**Prompt**
Write out every record exactly as it appears. Skip the pictures.
Content starts
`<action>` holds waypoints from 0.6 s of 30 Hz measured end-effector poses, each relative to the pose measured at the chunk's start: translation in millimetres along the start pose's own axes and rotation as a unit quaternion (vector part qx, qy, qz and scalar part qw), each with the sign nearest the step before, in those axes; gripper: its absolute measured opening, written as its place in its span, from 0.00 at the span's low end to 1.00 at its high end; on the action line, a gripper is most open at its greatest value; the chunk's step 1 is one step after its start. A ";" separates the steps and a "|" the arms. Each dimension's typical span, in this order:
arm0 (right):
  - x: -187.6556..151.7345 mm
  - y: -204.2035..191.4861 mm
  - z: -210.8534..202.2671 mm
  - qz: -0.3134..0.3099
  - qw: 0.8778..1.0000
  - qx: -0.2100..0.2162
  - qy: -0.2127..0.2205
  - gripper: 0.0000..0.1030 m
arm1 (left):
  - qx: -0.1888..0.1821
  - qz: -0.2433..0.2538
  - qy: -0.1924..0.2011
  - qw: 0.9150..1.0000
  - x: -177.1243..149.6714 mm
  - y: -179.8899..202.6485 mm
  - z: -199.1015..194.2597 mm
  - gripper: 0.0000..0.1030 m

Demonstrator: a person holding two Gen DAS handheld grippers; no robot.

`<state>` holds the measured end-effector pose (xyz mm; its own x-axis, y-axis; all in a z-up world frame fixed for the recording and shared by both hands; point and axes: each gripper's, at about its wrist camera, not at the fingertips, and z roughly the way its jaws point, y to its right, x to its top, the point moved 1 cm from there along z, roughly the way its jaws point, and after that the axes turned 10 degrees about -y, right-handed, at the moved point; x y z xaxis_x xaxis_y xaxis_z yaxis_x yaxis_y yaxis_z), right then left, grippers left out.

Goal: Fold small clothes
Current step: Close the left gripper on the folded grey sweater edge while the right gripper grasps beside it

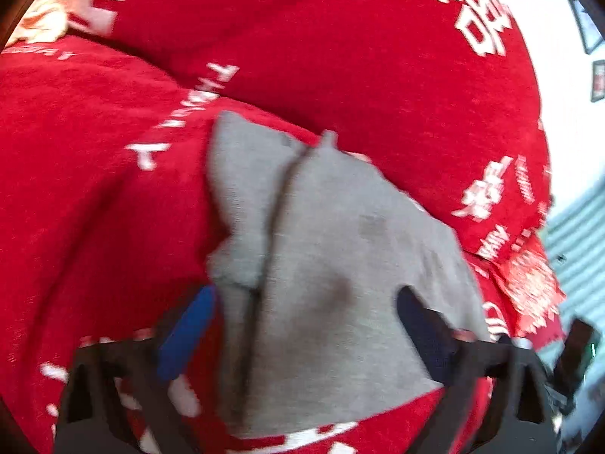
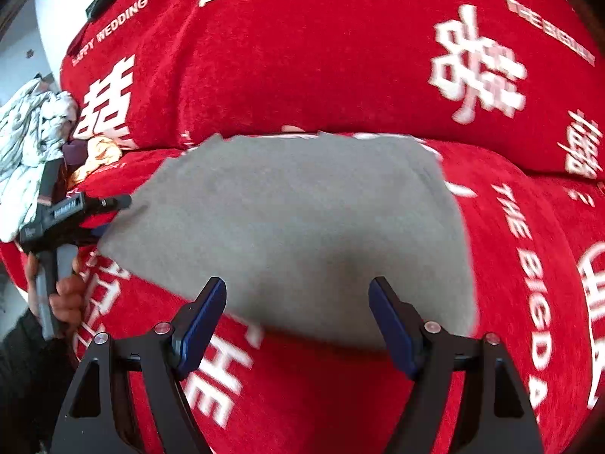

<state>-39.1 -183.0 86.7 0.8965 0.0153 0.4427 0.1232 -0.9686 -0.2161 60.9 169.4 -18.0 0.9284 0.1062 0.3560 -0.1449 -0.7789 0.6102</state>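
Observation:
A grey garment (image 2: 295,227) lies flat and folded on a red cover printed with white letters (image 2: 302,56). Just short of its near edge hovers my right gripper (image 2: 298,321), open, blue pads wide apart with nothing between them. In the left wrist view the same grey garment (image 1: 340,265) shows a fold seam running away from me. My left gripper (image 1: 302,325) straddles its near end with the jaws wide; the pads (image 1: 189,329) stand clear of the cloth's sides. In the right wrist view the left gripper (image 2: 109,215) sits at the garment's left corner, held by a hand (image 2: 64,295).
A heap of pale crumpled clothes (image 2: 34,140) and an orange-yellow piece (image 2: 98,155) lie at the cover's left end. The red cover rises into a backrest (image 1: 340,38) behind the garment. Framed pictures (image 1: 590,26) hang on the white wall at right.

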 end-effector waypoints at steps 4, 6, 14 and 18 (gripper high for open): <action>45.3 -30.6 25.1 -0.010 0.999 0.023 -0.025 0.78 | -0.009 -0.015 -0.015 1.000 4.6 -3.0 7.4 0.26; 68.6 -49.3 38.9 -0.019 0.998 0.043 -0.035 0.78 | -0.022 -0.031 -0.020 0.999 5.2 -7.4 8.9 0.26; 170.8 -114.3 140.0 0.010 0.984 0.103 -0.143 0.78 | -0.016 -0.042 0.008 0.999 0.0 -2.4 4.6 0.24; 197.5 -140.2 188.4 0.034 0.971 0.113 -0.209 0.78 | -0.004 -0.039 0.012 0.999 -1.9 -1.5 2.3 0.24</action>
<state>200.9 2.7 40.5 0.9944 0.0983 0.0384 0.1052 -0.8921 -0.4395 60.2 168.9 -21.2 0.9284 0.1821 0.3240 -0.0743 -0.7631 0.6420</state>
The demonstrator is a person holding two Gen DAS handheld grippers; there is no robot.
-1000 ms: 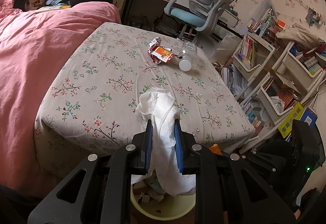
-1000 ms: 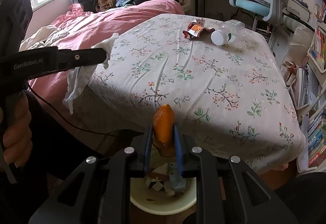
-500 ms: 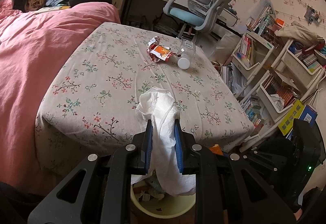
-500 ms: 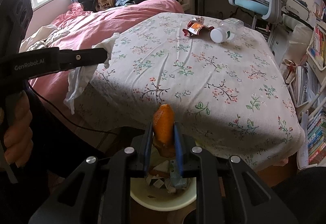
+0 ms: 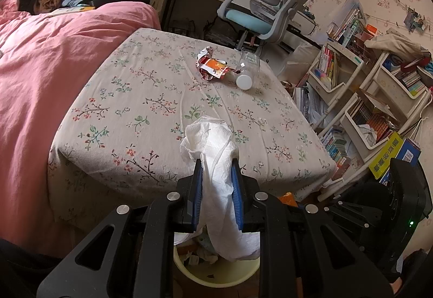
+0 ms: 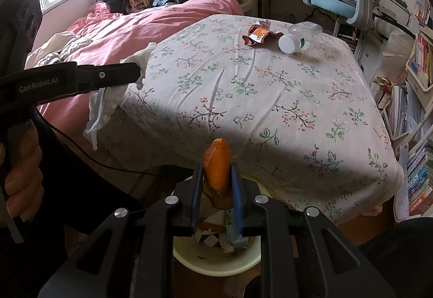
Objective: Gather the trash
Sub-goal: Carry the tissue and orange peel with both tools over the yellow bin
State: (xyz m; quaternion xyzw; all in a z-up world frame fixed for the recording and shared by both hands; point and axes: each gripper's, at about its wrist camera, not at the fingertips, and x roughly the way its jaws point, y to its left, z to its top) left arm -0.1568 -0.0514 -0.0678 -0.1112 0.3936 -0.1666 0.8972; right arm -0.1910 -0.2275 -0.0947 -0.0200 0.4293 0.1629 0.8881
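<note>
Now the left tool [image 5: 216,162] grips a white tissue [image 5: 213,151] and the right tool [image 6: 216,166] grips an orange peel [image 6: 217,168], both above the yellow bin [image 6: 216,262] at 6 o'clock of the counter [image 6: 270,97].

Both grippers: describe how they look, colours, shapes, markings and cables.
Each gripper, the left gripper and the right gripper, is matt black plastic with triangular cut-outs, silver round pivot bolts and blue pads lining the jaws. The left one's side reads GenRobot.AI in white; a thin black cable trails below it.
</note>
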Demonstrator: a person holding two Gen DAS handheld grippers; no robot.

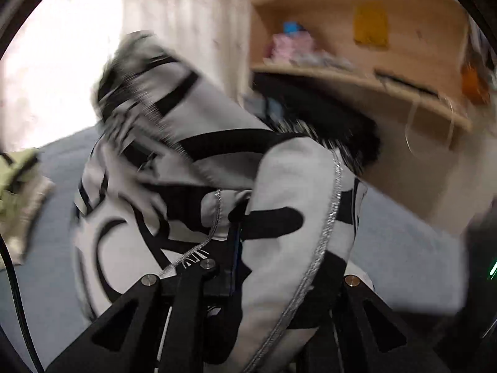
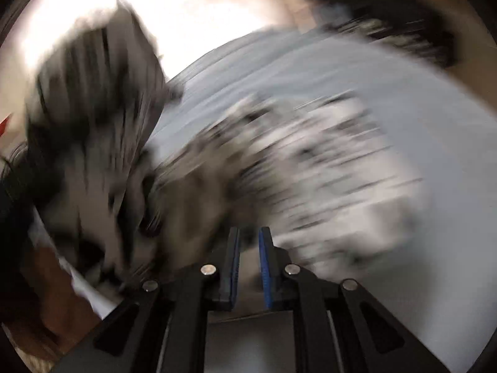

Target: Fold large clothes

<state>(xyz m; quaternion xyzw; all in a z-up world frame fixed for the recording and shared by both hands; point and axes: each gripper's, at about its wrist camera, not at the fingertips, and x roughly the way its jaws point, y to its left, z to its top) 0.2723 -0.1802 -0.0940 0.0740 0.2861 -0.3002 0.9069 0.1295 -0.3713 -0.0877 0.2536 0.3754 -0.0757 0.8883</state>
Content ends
**Result of the task**
`<action>` holds waypoints from 0.6 s of 30 Hz measured end-effector poses, each relative to the pose measured at the chunk's start: translation in millimetres along the start pose's own axes and rotation as a unit quaternion (vector part qx, qy, qz and scalar part qw), each with the sign nearest the step before, in those axes; gripper: its absolute measured opening, written as its place in its span, from 0.00 at the span's low end to 1.00 at its high end; on the action line, a gripper is most open at its greatest value; the chunk's step 1 is one step after its start. A ";" separates the steps and a "|" the arms. Each dimension's typical span, in this order:
arm0 (right):
  - x: -187.6556..151.7345 mm
  - y: -204.2035..191.4861 mm
  - z: -210.8534..202.2671 mm
  - qz: -0.3134..0.3099
  - qw: 0.8778..1.0000
  - qx: -0.2100..0.2162
  - qy: -0.2127..0.2205
  - gripper: 0.0000..0.1030 m
arm1 (left):
  - qx: -0.1888..0.1821
  - qz: -0.2433..0.2538
  - qy: -0.1924..0.2011
  - qw: 0.9150..1.0000
  - x: -177.1243..149.6714 mm
  - y: -179.8899..202.6485 mm
  - z: -199.1015..194.2597 mm
  - gripper: 0.0000..0.1030 m

Demonstrator: a person holding two Gen DAS handheld grippers; no robot.

`<state>` holds the measured end-effector pose (xyz mm; its own x-axis, y-axis; all in a z-up world frame fixed for the recording and shared by both hands; point and axes: each gripper's, at about its wrist camera, not at the fingertips, and z roughly the way its jaws point, y to its right, x to its top, the point moved 1 cm from there along z, roughly the way its jaws point, and after that the axes turned 10 degrees about -y, right-handed, at the moved point; x y z xaxis_x xaxis_y xaxis_z yaxis_x yaxis_y yaxis_z), right then left, grippers left out.

Goal: Fold small clothes
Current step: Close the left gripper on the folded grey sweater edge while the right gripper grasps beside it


<state>-39.1 -183.0 86.7 0.8965 0.0153 0.4427 0.1232 -0.9686 -0.2161 60.9 169.4 -18.0 0.9284 0.1062 0.3560 -0.1449 -0.7789 0.6102</state>
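Observation:
A grey garment (image 2: 295,227) lies flat and folded on a red cover printed with white letters (image 2: 302,56). Just short of its near edge hovers my right gripper (image 2: 298,321), open, blue pads wide apart with nothing between them. In the left wrist view the same grey garment (image 1: 340,265) shows a fold seam running away from me. My left gripper (image 1: 302,325) straddles its near end with the jaws wide; the pads (image 1: 189,329) stand clear of the cloth's sides. In the right wrist view the left gripper (image 2: 109,215) sits at the garment's left corner, held by a hand (image 2: 64,295).
A heap of pale crumpled clothes (image 2: 34,140) and an orange-yellow piece (image 2: 98,155) lie at the cover's left end. The red cover rises into a backrest (image 1: 340,38) behind the garment. Framed pictures (image 1: 590,26) hang on the white wall at right.
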
 end-effector waypoints at steps 4, 6, 14 and 18 (gripper high for open): <action>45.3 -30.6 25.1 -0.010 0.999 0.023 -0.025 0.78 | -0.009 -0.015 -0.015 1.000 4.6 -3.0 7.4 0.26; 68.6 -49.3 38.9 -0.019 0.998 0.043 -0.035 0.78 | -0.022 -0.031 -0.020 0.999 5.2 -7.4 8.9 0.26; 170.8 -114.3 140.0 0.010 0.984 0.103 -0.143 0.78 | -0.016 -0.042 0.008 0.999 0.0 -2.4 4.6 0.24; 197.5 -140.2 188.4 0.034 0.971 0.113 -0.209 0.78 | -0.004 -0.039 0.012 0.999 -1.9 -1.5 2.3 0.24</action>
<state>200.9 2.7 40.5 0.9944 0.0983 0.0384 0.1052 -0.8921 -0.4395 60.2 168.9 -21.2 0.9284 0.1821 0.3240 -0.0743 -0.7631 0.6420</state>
The demonstrator is a person holding two Gen DAS handheld grippers; there is no robot.
-1000 ms: 
-1000 ms: 
-500 ms: 
-500 ms: 
+0 ms: 
+0 ms: 
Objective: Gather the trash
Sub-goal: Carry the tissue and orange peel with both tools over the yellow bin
State: (xyz m; quaternion xyzw; all in a z-up world frame fixed for the recording and shared by both hands; point and axes: each gripper's, at about its wrist camera, not at the fingertips, and x roughly the way its jaws point, y to its left, z to its top) left arm -0.1568 -0.0514 -0.0678 -0.1112 0.3936 -0.1666 0.8972; right arm -0.1910 -0.2275 -0.0947 -0.0200 0.4293 0.1629 0.8881
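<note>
Now the left tool [image 5: 216,162] grips a white tissue [image 5: 213,151] and the right tool [image 6: 216,166] grips an orange peel [image 6: 217,168], both above the yellow bin [image 6: 216,262] at 6 o'clock of the counter [image 6: 270,97].

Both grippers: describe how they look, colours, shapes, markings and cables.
Each gripper, the left gripper and the right gripper, is matt black plastic with triangular cut-outs, silver round pivot bolts and blue pads lining the jaws. The left one's side reads GenRobot.AI in white; a thin black cable trails below it.
</note>
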Demonstrator: a person holding two Gen DAS handheld grippers; no robot.


Target: Fold large clothes

<state>(xyz m; quaternion xyzw; all in a z-up world frame fixed for the recording and shared by both hands; point and axes: each gripper's, at about its wrist camera, not at the fingertips, and x roughly the way its jaws point, y to its left, z to its top) 0.2723 -0.1802 -0.0940 0.0740 0.2861 -0.3002 0.9069 0.1295 -0.3713 -0.0877 0.2536 0.3754 -0.0757 0.8883</state>

The exercise requires nothing more than what has been given.